14. The World Turned Upside Down
    Jack’s mobile phone went off loudly, pulling him sharply out of his sleep.
    He reached over to the bedside light and flicked it on. He looked at the clock: one in the morning.
    “Jeez,” he said out loud.
    He grabbed the phone, stared at it. Sarah? At this hour?
    He answered quickly.
    “Sarah. You okay?”
    “I’m fine. Sorry if I woke you.”
    “That’s okay. What’s up?”
    “We’ve got it all wrong, Jack.”
    “What do you mean?”
    “Emily. The girls. The school. The whole thing. We nearly missed what was really happening.”
    “Whoa, slow down — what are you talking about Sarah? What’s happened?”
    “Emily’s computer. The hard drive. I’ve been going through it. You need to come over, now.”
    “Now? You sure?”
    “I’m sure. Oh — and you know you said you wanted to nail Weiss?”
    “I do.”
    “Well, you will. Big time.”
    Jack blinked, his mind racing.
    “Okay, give me twenty minutes, I’ll be right over. Oh — and put the coffee on — and make it strong.”

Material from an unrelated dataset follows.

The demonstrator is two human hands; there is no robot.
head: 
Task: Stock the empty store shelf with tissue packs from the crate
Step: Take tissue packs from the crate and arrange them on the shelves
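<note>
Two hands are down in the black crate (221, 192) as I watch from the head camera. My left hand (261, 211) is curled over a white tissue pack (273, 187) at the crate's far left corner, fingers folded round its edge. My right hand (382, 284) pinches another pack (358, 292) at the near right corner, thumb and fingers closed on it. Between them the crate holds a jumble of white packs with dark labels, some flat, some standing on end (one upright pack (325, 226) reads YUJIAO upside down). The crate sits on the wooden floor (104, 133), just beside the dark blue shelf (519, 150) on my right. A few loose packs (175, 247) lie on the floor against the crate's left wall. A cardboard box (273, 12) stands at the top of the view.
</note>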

    He put the phone down and looked across at Riley in his dog basket.
    “Just like old times Riley — don’t you love it?”
    *
    The back door open, Jack saw Sarah at the kitchen table, lost to her screen. He walked in.
    “That was quick,” she said.
    “Middle of the night summons? Gets me racing.”

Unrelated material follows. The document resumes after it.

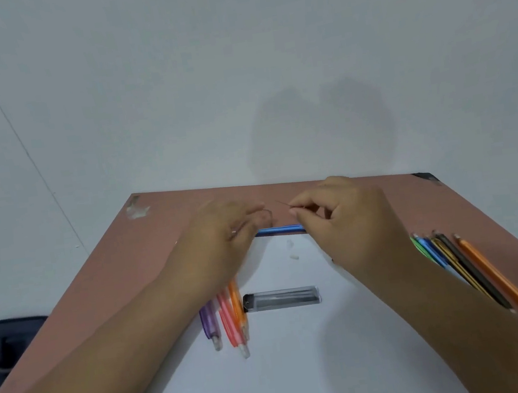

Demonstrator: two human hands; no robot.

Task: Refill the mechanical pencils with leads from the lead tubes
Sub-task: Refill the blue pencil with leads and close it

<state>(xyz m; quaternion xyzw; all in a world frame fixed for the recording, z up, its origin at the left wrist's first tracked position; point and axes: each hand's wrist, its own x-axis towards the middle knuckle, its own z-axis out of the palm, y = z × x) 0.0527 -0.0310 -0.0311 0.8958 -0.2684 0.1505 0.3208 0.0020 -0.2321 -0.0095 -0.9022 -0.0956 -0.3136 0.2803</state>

    Sarah pointed at the screen. “Sorry, but I don’t think we can waste any time. You are not going to believe what I found …”
    Jack pulled up a chair so he could see the screen.
    “You want that coffee?” Sarah said.
    “And have to wait before I see this? No, detective — show me what you got.”
    “Okay.” She took a deep breath. “Amazing emails. That business manager …”
    “Weiss …”
    “Has been putting major pressure on Braithwaite.”
    “To do?”
    “That’s the amazing part. To use all her connections to get Freya DeLong into — well, I’m not sure whether the dad wanted Oxford or Cambridge.”
    Jack turned to her.
    “And she balked?”
    “Yes! That’s the amazing thing. Even Ward wrote to her, telling her she had to start making calls, even suggested pumping up Freya’s record with letters of recommendation … just making stuff up.”
    “All for the rich American donor.”
    “Wait. It gets better.”
    Jack smiled. “Who needs coffee?”
    “Emily’s bank account.”
    “You could get into that?”
    Sarah smiled “Easy. Especially when she kept a Word file with clues to her passwords. Easiest thing in the world to work those out.”
    “And?”
    “Money, Jack. Pots of cash flowing into her account from Weiss. Then out to — it looks like — various university administrators.”
    “They bribed people?”
    “Probably covered their tracks by saying it was for expenses or some such. But yes, absolutely.”
    Jack turned away.
    Potent information here, he knew. But what did it mean? How did it fit with everything else they knew, about Braithwaite, her favourites, the rejected Freya, the vandalism?
    Her death?
    He looked back to Sarah. “There has to be more.”
    “There is. With those threats from Weiss, the pressure … Braithwaite wanted out. That’s what she was doing up in London, meeting a lawyer, to protect herself in all this.”
    “No medical emergency?”
    “Not at all.”
    “And looked like she was going to go whistle-blower on the thing, hmm?”
    “If she had lived.”
    “Quite the motive. So you think this points to Weiss …?”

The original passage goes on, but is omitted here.